*About this task*
From the first entry to the last, copy each one exactly.

Collected data:
####
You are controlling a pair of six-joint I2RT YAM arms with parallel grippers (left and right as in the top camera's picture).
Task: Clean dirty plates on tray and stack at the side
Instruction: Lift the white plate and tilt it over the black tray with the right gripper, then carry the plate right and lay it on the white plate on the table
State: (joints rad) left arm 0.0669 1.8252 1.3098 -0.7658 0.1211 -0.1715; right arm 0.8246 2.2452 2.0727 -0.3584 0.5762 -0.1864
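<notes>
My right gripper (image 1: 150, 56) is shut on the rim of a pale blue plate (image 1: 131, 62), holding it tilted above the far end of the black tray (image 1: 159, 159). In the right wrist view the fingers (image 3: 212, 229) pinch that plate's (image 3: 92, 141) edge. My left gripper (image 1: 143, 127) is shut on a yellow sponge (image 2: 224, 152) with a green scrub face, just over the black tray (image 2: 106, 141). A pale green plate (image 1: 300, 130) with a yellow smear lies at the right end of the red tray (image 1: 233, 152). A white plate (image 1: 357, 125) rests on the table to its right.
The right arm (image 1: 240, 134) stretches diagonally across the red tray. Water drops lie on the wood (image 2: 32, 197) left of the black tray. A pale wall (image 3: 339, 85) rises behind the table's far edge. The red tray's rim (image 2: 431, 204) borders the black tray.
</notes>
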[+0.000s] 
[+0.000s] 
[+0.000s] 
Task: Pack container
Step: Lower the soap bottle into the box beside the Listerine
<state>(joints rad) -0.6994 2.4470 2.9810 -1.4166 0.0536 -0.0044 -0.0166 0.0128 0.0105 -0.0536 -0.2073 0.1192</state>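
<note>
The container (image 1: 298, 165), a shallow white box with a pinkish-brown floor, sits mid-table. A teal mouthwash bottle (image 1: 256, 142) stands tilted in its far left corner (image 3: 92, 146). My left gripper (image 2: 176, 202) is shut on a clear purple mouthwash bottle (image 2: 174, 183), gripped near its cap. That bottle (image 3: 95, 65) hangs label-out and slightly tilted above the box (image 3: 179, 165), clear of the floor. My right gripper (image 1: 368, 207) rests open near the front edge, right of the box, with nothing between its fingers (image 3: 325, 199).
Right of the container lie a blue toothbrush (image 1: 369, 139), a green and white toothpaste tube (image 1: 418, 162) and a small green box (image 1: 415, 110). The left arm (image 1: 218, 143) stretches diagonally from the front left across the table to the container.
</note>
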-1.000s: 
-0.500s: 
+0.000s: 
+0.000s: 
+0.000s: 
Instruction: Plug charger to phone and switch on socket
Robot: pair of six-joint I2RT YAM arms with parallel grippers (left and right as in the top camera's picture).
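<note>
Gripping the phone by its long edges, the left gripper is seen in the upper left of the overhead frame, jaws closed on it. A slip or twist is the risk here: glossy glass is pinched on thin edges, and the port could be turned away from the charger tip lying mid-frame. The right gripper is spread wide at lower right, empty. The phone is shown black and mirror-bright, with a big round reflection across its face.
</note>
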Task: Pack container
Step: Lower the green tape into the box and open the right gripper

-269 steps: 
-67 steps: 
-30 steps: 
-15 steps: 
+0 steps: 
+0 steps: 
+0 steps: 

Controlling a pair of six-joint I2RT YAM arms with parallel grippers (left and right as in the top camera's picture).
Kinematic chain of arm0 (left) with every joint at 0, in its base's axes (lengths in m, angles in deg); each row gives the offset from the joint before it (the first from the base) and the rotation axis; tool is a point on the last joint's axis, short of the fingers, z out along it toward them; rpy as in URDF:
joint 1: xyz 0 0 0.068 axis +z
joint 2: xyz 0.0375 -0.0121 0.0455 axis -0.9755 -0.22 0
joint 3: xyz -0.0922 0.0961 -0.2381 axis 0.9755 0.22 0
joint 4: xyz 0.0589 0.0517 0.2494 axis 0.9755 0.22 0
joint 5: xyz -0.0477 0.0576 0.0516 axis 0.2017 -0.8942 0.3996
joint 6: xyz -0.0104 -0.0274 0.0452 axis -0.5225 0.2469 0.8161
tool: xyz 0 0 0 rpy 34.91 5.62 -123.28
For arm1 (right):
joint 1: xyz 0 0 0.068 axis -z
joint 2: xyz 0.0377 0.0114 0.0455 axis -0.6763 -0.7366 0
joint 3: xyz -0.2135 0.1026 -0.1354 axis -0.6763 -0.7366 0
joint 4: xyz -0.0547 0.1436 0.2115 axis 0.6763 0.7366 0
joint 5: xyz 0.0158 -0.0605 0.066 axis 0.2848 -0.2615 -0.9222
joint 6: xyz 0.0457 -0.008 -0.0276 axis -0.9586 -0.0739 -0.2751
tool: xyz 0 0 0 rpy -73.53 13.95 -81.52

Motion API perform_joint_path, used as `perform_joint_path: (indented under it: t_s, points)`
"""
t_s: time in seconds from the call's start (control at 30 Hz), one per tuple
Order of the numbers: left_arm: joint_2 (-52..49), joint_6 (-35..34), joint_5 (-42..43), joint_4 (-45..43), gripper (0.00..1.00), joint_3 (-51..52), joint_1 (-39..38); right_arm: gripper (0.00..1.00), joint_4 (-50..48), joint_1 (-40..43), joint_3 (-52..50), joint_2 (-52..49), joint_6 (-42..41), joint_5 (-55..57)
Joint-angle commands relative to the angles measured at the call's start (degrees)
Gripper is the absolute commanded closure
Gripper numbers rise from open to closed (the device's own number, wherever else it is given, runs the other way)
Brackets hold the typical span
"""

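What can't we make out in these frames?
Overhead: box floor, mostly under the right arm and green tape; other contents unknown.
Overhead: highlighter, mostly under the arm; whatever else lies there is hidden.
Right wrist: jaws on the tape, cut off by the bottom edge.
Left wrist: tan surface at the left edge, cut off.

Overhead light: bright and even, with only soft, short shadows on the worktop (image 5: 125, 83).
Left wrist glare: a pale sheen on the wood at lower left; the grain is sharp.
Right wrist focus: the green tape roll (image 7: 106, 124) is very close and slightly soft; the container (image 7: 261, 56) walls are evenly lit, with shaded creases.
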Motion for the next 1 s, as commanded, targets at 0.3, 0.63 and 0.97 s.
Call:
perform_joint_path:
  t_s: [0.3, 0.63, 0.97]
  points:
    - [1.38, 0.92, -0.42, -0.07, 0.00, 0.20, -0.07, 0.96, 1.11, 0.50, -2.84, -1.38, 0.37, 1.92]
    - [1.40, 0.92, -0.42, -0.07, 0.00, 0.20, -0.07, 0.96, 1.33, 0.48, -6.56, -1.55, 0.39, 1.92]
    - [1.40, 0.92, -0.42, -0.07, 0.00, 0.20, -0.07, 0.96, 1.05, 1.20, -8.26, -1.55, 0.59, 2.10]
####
*Completed exercise*
You are controlling a pair of six-joint I2RT YAM arms with parallel grippers (left and right as in the top camera's picture).
Task: Clean dirty plates on tray and stack at the side
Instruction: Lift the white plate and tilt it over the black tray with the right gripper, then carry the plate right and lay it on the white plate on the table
State: (joints rad) left arm 0.0669 1.8252 1.3098 -0.7658 0.1211 -0.1715; right arm 0.8246 2.2452 2.0727 -0.3584 0.5762 -0.1864
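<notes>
My right gripper (image 1: 150, 56) is shut on the rim of a pale blue plate (image 1: 131, 62), holding it tilted above the far end of the black tray (image 1: 159, 159). In the right wrist view the fingers (image 3: 212, 229) pinch that plate's (image 3: 92, 141) edge. My left gripper (image 1: 143, 127) is shut on a yellow sponge (image 2: 224, 152) with a green scrub face, just over the black tray (image 2: 106, 141). A pale green plate (image 1: 300, 130) with a yellow smear lies at the right end of the red tray (image 1: 233, 152). A white plate (image 1: 357, 125) rests on the table to its right.
The right arm (image 1: 240, 134) stretches diagonally across the red tray. Water drops lie on the wood (image 2: 32, 197) left of the black tray. A pale wall (image 3: 339, 85) rises behind the table's far edge. The red tray's rim (image 2: 431, 204) borders the black tray.
</notes>
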[+0.000s] 
[+0.000s] 
[+0.000s] 
Task: Pack container
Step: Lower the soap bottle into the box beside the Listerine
<state>(joints rad) -0.6994 2.4470 2.9810 -1.4166 0.0536 -0.0044 -0.0166 0.0128 0.0105 -0.0536 -0.2073 0.1192</state>
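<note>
The container (image 1: 298, 165), a shallow white box with a pinkish-brown floor, sits mid-table. A teal mouthwash bottle (image 1: 256, 142) stands tilted in its far left corner (image 3: 92, 146). My left gripper (image 2: 176, 202) is shut on a clear purple mouthwash bottle (image 2: 174, 183), gripped near its cap. That bottle (image 3: 95, 65) hangs label-out and slightly tilted above the box (image 3: 179, 165), clear of the floor. My right gripper (image 1: 368, 207) rests open near the front edge, right of the box, with nothing between its fingers (image 3: 325, 199).
Right of the container lie a blue toothbrush (image 1: 369, 139), a green and white toothpaste tube (image 1: 418, 162) and a small green box (image 1: 415, 110). The left arm (image 1: 218, 143) stretches diagonally from the front left across the table to the container.
</note>
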-1.000s: 
-0.500s: 
+0.000s: 
+0.000s: 
+0.000s: 
Instruction: Plug charger to phone and switch on socket
Robot: pair of six-joint I2RT YAM arms with parallel grippers (left and right as in the top camera's picture).
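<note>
Gripping the phone by its long edges, the left gripper is seen in the upper left of the overhead frame, jaws closed on it. A slip or twist is the risk here: glossy glass is pinched on thin edges, and the port could be turned away from the charger tip lying mid-frame. The right gripper is spread wide at lower right, empty. The phone is shown black and mirror-bright, with a big round reflection across its face.
</note>
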Task: Pack container
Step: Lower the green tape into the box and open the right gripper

-269 steps: 
-67 steps: 
-30 steps: 
-15 steps: 
+0 steps: 
+0 steps: 
+0 steps: 

Controlling a pair of six-joint I2RT YAM arms with parallel grippers (left and right as in the top camera's picture).
Kinematic chain of arm0 (left) with every joint at 0, in its base's axes (lengths in m, angles in deg); each row gives the offset from the joint before it (the first from the base) and the rotation axis; tool is a point on the last joint's axis, short of the fingers, z out along it toward them; rpy as in URDF:
joint 1: xyz 0 0 0.068 axis +z
joint 2: xyz 0.0375 -0.0121 0.0455 axis -0.9755 -0.22 0
joint 3: xyz -0.0922 0.0961 -0.2381 axis 0.9755 0.22 0
joint 4: xyz 0.0589 0.0517 0.2494 axis 0.9755 0.22 0
joint 5: xyz -0.0477 0.0576 0.0516 axis 0.2017 -0.8942 0.3996
joint 6: xyz -0.0104 -0.0274 0.0452 axis -0.5225 0.2469 0.8161
tool: xyz 0 0 0 rpy 34.91 5.62 -123.28
For arm1 (right):
joint 1: xyz 0 0 0.068 axis -z
joint 2: xyz 0.0377 0.0114 0.0455 axis -0.6763 -0.7366 0
joint 3: xyz -0.2135 0.1026 -0.1354 axis -0.6763 -0.7366 0
joint 4: xyz -0.0547 0.1436 0.2115 axis 0.6763 0.7366 0
joint 5: xyz 0.0158 -0.0605 0.066 axis 0.2848 -0.2615 -0.9222
joint 6: xyz 0.0457 -0.008 -0.0276 axis -0.9586 -0.0739 -0.2751
tool: xyz 0 0 0 rpy -73.53 13.95 -81.52

Motion API perform_joint_path, used as `perform_joint_path: (indented under it: t_s, points)`
"""
t_s: time in seconds from the call's start (control at 30 Hz), one per tuple
Order of the numbers: left_arm: joint_2 (-52..49), joint_6 (-35..34), joint_5 (-42..43), joint_4 (-45..43), gripper (0.00..1.00), joint_3 (-51..52), joint_1 (-39..38); right_arm: gripper (0.00..1.00), joint_4 (-50..48), joint_1 (-40..43), joint_3 (-52..50), joint_2 (-52..49), joint_6 (-42..41), joint_5 (-55..57)
Joint-angle commands relative to the angles measured at the call's start (degrees)
Gripper is the absolute commanded closure
Gripper numbers rise from open to closed (the device's own number, wherever else it is given, runs the other way)
Brackets hold the typical span
"""

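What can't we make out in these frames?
Overhead: box floor, mostly under the right arm and green tape; other contents unknown.
Overhead: highlighter, mostly under the arm; whatever else lies there is hidden.
Right wrist: jaws on the tape, cut off by the bottom edge.
Left wrist: tan surface at the left edge, cut off.

Overhead light: bright and even, with only soft, short shadows on the worktop (image 5: 125, 83).
Left wrist glare: a pale sheen on the wood at lower left; the grain is sharp.
Right wrist focus: the green tape roll (image 7: 106, 124) is very close and slightly soft; the container (image 7: 261, 56) walls are evenly lit, with shaded creases.
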Motion for the next 1 s, as commanded, targets at 0.3, 0.63 and 0.97 s.
Call:
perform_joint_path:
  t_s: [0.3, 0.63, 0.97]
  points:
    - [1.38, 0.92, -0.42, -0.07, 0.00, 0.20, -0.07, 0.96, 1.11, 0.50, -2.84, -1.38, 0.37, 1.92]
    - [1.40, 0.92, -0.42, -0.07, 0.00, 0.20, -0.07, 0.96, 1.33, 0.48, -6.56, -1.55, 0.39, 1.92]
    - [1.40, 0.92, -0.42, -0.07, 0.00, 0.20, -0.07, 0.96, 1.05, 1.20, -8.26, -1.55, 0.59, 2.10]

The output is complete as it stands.